#### WORK ORDER:
The line with "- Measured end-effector", the line with "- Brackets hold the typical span", and all lines between them in the material below: return these exactly, and no others.

[RECORD EXTRACTS — start]

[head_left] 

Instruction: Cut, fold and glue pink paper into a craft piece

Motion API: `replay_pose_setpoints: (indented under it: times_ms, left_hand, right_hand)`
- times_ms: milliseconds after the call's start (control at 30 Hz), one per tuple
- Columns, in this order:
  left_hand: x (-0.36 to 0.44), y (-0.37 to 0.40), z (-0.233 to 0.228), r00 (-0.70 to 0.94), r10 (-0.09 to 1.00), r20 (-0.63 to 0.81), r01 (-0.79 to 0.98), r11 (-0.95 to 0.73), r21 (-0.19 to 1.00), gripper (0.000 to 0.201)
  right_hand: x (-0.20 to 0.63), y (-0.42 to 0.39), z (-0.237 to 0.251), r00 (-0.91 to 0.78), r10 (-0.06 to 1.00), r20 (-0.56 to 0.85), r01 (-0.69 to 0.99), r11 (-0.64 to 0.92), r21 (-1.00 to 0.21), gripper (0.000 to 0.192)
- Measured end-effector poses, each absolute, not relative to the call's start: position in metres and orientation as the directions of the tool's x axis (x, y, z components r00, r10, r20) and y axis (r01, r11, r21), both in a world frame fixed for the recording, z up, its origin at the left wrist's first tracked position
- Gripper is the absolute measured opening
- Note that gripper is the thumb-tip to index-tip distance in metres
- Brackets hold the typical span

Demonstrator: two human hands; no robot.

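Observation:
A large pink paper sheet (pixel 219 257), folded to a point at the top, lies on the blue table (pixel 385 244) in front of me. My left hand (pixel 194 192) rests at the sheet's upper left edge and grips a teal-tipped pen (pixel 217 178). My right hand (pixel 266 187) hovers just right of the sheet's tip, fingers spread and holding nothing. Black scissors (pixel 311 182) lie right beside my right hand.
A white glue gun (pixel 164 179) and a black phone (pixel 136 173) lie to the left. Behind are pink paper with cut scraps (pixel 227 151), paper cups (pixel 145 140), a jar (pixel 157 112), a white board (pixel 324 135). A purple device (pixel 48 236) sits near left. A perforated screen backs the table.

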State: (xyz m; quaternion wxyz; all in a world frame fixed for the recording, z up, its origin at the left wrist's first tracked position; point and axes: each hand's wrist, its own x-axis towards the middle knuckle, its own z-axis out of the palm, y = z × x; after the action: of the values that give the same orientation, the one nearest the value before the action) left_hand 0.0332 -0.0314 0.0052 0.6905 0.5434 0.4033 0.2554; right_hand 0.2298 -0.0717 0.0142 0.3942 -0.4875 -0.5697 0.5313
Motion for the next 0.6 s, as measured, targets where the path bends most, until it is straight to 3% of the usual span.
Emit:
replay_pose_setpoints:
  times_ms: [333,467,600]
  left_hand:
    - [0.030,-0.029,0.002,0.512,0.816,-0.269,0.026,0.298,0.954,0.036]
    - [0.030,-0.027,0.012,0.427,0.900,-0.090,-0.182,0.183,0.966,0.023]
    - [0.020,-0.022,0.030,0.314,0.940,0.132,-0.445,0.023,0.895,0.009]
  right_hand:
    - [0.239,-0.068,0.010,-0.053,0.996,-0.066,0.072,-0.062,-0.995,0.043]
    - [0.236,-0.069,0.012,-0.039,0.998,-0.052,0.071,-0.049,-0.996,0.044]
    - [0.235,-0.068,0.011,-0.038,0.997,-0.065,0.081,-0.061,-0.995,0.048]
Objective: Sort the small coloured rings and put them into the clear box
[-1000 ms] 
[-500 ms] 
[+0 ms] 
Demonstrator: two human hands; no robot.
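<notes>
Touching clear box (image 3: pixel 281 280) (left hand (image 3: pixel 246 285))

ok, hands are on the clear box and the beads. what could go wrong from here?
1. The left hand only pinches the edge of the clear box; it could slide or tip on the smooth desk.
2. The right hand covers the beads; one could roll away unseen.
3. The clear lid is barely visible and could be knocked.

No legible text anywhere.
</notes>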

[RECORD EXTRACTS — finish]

#### RESPONSE TO THIS EXERCISE:
- Measured end-effector poses, each absolute, not relative to the call's start: position in metres and orientation as the directions of the tool's x axis (x, y, z components r00, r10, r20) and y axis (r01, r11, r21), both in a world frame fixed for the recording, z up, its origin at the left wrist's first tracked position
- Gripper is the absolute measured opening
- Note that gripper is the thumb-tip to index-tip distance in metres
- Brackets hold the typical span

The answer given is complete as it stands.